A reusable synchronization barrier, similar in functionality to CyclicBarrier and CountDownLatch but supporting more flexible usage.
Registration. Unlike the case for other barriers, the number of parties registered to synchronize on a phaser may vary over time. Tasks may be registered at any time (using methods register(), bulkRegister(int), or forms of constructors establishing initial numbers of parties), and optionally deregistered upon any arrival (using arriveAndDeregister()). As is the case with most basic synchronization constructs, registration and deregistration affect only internal counts; they do not establish any further internal bookkeeping, so tasks cannot query whether they are registered. (However, you can introduce such bookkeeping by subclassing this class.)

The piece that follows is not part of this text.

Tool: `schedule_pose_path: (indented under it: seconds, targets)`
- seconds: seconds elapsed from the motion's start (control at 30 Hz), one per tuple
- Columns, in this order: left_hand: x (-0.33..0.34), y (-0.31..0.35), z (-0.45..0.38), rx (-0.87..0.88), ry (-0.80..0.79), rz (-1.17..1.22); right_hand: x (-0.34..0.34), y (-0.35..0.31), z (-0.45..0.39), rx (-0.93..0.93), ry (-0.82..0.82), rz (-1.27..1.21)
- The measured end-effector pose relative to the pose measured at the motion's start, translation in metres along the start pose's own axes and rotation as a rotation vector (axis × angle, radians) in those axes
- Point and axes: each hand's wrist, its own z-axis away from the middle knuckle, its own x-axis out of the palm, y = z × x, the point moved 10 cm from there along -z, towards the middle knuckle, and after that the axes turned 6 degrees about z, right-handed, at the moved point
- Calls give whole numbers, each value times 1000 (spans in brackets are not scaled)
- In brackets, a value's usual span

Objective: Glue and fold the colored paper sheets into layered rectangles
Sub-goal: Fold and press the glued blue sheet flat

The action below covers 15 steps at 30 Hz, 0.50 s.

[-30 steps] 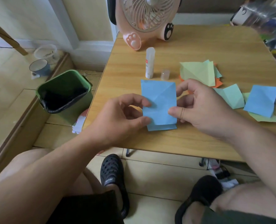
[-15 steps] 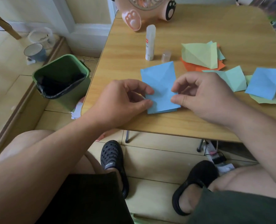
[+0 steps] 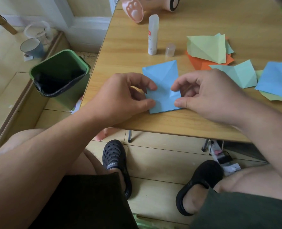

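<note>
A folded blue paper sheet (image 3: 161, 76) lies on the wooden table (image 3: 203, 22) near its front edge. My left hand (image 3: 125, 95) pinches its left edge between thumb and forefinger. My right hand (image 3: 208, 95) pinches the right edge the same way, fingers curled. The sheet's lower part is creased and its far part rises in a shallow peak. An uncapped white glue stick (image 3: 153, 35) stands upright behind the sheet, with its clear cap (image 3: 170, 49) beside it.
Folded green (image 3: 206, 47), orange (image 3: 201, 63), pale teal (image 3: 239, 73) and blue (image 3: 275, 78) papers lie to the right. A pink fan (image 3: 137, 9) stands at the back. A green bin (image 3: 59, 76) sits on the floor left of the table. A mug (image 3: 32, 47) stands on the floor.
Both hands have slid along the blue sheet's side edges, towards its lower half, and the sheet lies flatter on the table. The camera has tilted down.
</note>
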Motion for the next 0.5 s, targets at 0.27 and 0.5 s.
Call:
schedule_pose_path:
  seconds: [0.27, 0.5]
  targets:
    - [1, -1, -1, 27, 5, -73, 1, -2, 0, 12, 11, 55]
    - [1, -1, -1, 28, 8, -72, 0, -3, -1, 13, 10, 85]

Synchronization. Like a CyclicBarrier, a Phaser may be repeatedly awaited. Method arriveAndAwaitAdvance() has effect analogous to CyclicBarrier.await. Each generation of a phaser has an associated phase number. The phase number starts at zero, and advances when all parties arrive at the phaser, wrapping around to zero after reaching Integer.MAX_VALUE. The use of phase numbers enables independent control of actions upon arrival at a phaser and upon awaiting others, via two kinds of methods that may be invoked by any registered party:
Arrival. Methods arrive() and arriveAndDeregister() record arrival. These methods do not block, but return an associated arrival phase number; that is, the phase number of the phaser to which the arrival applied. When the final party for a given phase arrives, an optional action is performed and the phase advances. These actions are performed by the party triggering a phase advance, and are arranged by overriding method onAdvance(int, int), which also controls termination. Overriding this method is similar to, but more flexible than, providing a barrier action to a CyclicBarrier.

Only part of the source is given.